Thorac cardiovasc Surg 1981; 29(3): 168-173
DOI: 10.1055/s-2007-1023469
© Georg Thieme Verlag Stuttgart · New York

Basic Physiological Studies on Cardiac Pacing with Special Reference to the Optimal Mode and Rate after Cardiac Surgery

D. Baller, A. Hoeft, H. Korb, H. G. Wolpers, J. Zipfel, G. Hellige
  • Center of Physiology and Pathophysiology, and Department of Experimental Cardiology, Göttingen University
Further Information

Publication History

1981

Publication Date:
28 May 2008 (online)

Summary

Temporary cardiac pacing (CP) is frequently applied postoperatively in the management of low cardiac output (CO) and rhythm instability. However, uncertainty exists about the “optimal” pacing rate, range and mode due to incomplete Information on myocardial oxygen consumption (MVO2)related to its hemodynamic determinants, and on myocardial pumping efficiency (η) at CP.

In 10 intact dogs atrial pacing (AP) (90 to 210 beats/min) and ventricular pacing (VP) (70 to 330 beats/min) were investigated in normal and failing hearts. AP and VP were compared at identical rates. MVO2 (4 to 20 ml/min · 100 gr) was measured directly according to the Fick principle. Cardiac efficiency was calculated as the ratio of oxygen equivalent of external cardiac work to MvO2.

Rates with maximum CO and a maximal η occurred only in heart failure. However, maximal CO and η were obtained at different heart rates (HR). MVO2 was significantly higher (p < 0.001) under VP as compared to AP at identical rates with a mean increase of 26.5% ± 6% over AP, although hemodynamics were significantly lower under VP (p < 0.001). Myocardial pumping efficiency was markedly better under AP with a mean increase of 63% ± 4.5% over VP even in normal hearts.

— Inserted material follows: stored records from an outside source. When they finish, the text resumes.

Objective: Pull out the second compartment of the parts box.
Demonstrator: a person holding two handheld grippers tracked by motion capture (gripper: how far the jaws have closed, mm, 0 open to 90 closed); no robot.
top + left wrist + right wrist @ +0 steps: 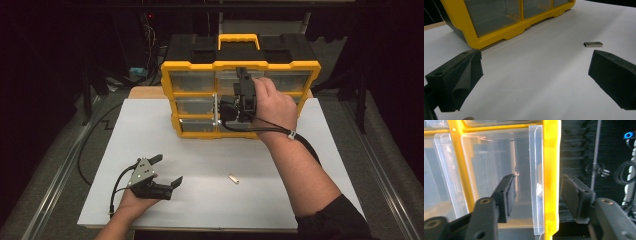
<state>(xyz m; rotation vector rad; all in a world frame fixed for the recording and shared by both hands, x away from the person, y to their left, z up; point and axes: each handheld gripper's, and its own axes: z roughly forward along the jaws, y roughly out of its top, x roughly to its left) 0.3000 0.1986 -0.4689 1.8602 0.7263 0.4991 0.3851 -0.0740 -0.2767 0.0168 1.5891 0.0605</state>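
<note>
A yellow and black organizer case (195, 65) with clear drawers stands upright at the back of the white board (300, 150). My right gripper (243, 75) is up at its top middle drawer. In the right gripper view, my right gripper (539, 181) is open, with the clear drawer's edge (535, 157) and a yellow frame bar (551, 157) between its jaws. My left gripper (168, 170) rests open near the board's front left with nothing in it. In the left gripper view, a small pale bar (593, 44) lies beyond my left gripper (536, 60); the high view shows the bar (233, 178) to this gripper's right.
The organizer's yellow base (499, 37) is close ahead of the left gripper. Dark stands and cables (145, 35) fill the area behind the case. Metal rails (60, 170) run along both sides of the board.
</note>
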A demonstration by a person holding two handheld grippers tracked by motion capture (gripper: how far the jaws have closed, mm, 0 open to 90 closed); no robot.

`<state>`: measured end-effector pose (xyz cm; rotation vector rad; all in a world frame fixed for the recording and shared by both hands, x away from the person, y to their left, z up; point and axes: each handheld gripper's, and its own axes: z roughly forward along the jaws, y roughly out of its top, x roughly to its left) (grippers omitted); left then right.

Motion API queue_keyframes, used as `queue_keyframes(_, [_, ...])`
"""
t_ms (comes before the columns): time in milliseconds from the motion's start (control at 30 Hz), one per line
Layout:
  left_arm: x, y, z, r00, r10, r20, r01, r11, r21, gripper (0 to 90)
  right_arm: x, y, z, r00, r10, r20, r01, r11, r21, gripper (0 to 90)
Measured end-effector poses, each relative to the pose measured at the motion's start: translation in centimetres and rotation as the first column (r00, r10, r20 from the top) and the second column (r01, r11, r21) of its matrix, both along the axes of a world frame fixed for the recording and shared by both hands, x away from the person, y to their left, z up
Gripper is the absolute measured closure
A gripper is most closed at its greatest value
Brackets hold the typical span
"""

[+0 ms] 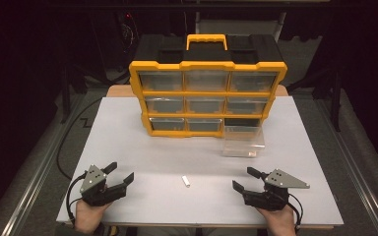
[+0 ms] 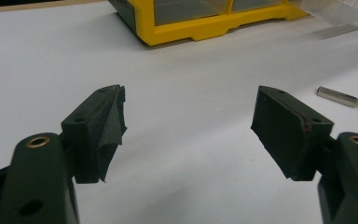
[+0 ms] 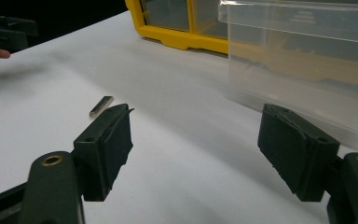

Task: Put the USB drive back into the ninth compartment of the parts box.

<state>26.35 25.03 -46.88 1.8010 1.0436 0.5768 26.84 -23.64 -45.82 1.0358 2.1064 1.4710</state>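
While both grippers, left (image 1: 120,174) and right (image 1: 243,179), rest with jaws apart, the pin (image 1: 186,181) lies on the table (image 1: 142,157) between them. A flat, small pin may slip or roll from the pads during pickup, and a wide swing could knock the drawer (image 1: 243,141).

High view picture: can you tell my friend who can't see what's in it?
A small white piece lies on a white table between two open hand-held grippers, left and right. Behind it stands a yellow drawer cabinet, with one clear drawer pulled out onto the table.

The clear drawer (image 3: 303,60) is cut off by the right gripper view's edge.
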Motion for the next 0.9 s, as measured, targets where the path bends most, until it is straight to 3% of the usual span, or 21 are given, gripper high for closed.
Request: queue_keyframes(900, [0.0, 0.1, 0.0, 1.0000, 0.000, -0.003, 0.000, 1.0000, -0.005, 26.3, 1.2, 5.1, 0.0, 0.9935, 0.113, 0.014, -0.112, 0.993, -0.026, 26.2])
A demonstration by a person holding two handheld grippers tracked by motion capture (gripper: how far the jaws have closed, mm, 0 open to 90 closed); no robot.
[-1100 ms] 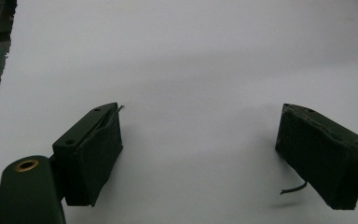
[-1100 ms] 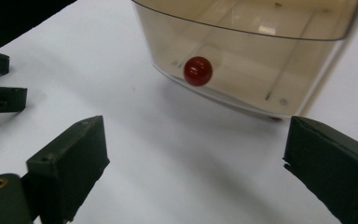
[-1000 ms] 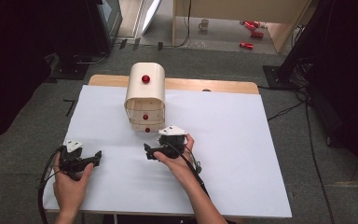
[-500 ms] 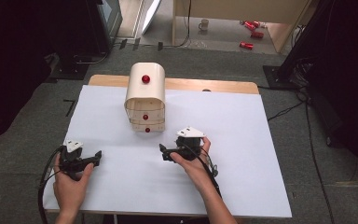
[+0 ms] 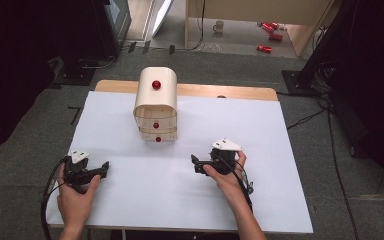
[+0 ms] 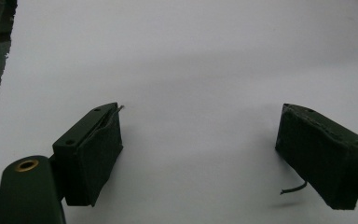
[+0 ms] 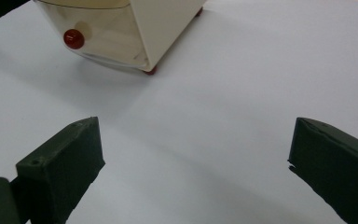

Adjustment of HR at maximal response in CO may become dangerous, particularly under VP, in heart failure. AP, if applicable, may be regarded as the optimal pacing technique due to an optimal relation of improved hemodynamics to MVO2. It may be helpful in correcting an imbalance between oxygen supply and demand in cases of low output syndrome. The pathophysiologic mechanisms and further clinical implications are discussed.